**** Information shown ****

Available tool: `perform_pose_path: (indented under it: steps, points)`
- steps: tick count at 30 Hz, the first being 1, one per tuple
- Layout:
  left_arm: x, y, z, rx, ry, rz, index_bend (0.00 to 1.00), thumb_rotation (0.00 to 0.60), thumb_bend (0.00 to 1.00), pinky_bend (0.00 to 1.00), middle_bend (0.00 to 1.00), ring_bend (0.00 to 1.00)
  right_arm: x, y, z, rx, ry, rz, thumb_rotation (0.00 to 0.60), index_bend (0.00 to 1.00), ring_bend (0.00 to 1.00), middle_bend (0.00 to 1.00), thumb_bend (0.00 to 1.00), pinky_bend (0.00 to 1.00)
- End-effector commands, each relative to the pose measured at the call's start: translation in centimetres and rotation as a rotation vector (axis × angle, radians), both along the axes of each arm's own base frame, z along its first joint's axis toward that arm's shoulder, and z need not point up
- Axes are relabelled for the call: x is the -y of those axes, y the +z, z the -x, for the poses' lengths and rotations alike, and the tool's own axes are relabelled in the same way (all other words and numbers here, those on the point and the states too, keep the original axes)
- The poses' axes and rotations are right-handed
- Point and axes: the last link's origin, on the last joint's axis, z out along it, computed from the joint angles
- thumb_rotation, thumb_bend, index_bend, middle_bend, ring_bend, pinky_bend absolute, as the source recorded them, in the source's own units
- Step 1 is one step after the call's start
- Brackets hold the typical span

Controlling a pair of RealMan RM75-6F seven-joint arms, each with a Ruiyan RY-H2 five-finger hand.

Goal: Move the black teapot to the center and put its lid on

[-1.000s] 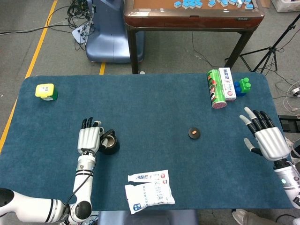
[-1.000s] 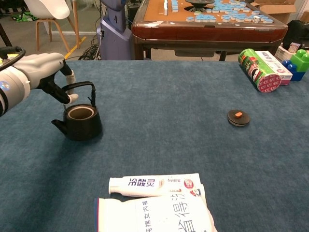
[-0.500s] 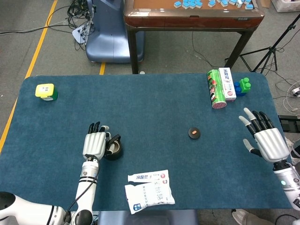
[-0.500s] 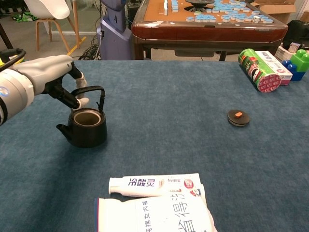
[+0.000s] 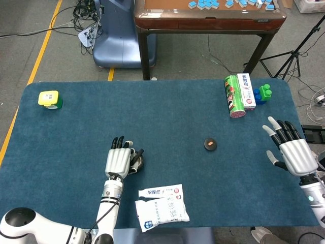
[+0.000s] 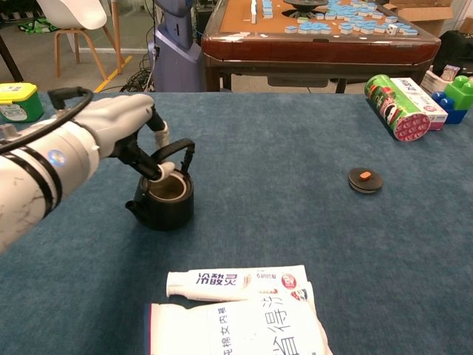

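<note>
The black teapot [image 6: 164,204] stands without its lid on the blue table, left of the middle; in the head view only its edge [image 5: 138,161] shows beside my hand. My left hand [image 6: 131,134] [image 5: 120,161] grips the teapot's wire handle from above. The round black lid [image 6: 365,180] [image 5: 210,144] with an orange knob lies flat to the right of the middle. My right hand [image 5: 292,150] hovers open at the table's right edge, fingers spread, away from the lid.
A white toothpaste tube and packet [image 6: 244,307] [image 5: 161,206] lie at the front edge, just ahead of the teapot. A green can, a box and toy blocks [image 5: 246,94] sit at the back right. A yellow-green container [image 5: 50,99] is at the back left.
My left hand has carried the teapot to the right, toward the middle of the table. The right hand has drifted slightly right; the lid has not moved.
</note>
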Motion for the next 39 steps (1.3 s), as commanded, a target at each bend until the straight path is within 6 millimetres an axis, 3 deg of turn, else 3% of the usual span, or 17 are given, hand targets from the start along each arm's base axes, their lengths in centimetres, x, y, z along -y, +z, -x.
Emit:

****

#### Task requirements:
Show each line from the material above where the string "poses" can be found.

#### Output of the task:
- Axes are relabelled for the call: x is the -y of those axes, y the +z, z the -x, for the poses' lengths and rotations alike, and the tool's own axes are relabelled in the same way (all other words and numbers here, those on the point and the states too, keep the original axes)
- The poses' axes and rotations are right-handed

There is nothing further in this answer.